• [Requirement]: Where a line of the listing below holds "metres", add it to the tally; give only the final number.

Provided data Block Start

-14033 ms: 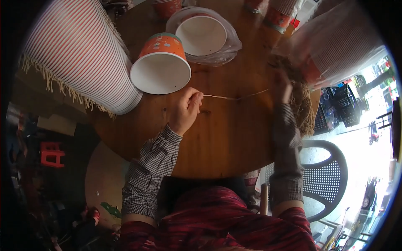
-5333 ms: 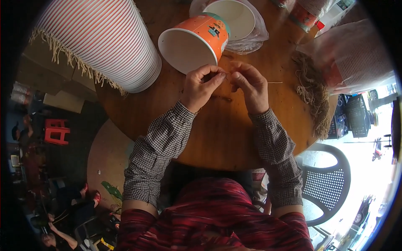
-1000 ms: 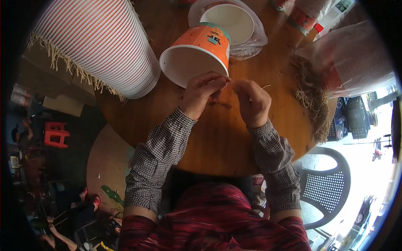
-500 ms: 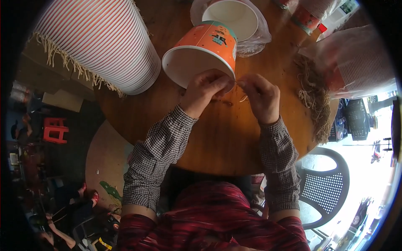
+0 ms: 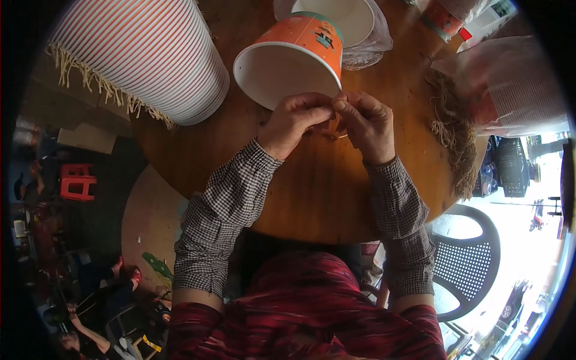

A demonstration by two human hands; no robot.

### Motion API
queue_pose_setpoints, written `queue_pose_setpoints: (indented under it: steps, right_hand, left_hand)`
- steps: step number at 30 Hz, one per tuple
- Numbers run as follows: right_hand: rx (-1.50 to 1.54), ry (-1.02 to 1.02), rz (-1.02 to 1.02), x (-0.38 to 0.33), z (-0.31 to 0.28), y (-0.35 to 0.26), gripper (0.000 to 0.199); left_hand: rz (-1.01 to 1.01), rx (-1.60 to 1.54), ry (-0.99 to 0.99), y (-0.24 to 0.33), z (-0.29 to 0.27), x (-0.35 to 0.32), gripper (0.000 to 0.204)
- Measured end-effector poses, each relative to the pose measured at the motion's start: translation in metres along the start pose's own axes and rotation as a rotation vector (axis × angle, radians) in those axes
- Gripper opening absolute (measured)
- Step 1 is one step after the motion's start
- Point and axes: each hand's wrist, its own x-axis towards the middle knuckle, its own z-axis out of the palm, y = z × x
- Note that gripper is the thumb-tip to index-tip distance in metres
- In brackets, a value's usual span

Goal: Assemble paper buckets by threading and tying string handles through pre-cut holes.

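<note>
An orange paper bucket with a white inside lies tipped on its side, its open mouth toward me. At the lower right of its rim, my left hand and my right hand meet with their fingertips pinched together. A thin piece of cord hangs below the fingers of my right hand. Both hands appear closed on this cord, right beside the rim; the exact spot between the fingertips is hidden.
On the round wooden table, a tall stack of paper buckets leans at left with cord ends under it. Bundled cords lie at right beside plastic-wrapped buckets. Behind is a white-lined bucket in plastic. A chair stands right.
My right hand has moved left and up, so its fingertips now meet those of my left hand. The orange bucket appears slightly higher in view, as does the table.
</note>
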Motion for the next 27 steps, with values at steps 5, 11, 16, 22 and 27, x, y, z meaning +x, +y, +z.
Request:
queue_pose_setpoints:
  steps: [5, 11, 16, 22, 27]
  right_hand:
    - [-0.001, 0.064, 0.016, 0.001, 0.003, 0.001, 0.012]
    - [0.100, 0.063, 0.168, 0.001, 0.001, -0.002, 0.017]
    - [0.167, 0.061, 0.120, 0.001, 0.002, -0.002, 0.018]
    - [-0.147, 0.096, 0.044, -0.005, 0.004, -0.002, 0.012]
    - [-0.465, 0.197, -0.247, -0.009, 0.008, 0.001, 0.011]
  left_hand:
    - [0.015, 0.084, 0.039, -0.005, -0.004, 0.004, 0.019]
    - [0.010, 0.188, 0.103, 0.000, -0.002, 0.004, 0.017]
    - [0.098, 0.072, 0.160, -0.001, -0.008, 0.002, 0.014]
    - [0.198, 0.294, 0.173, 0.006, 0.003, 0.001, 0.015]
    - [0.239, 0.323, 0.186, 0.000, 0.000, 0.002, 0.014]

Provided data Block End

• [Solved exercise]: 2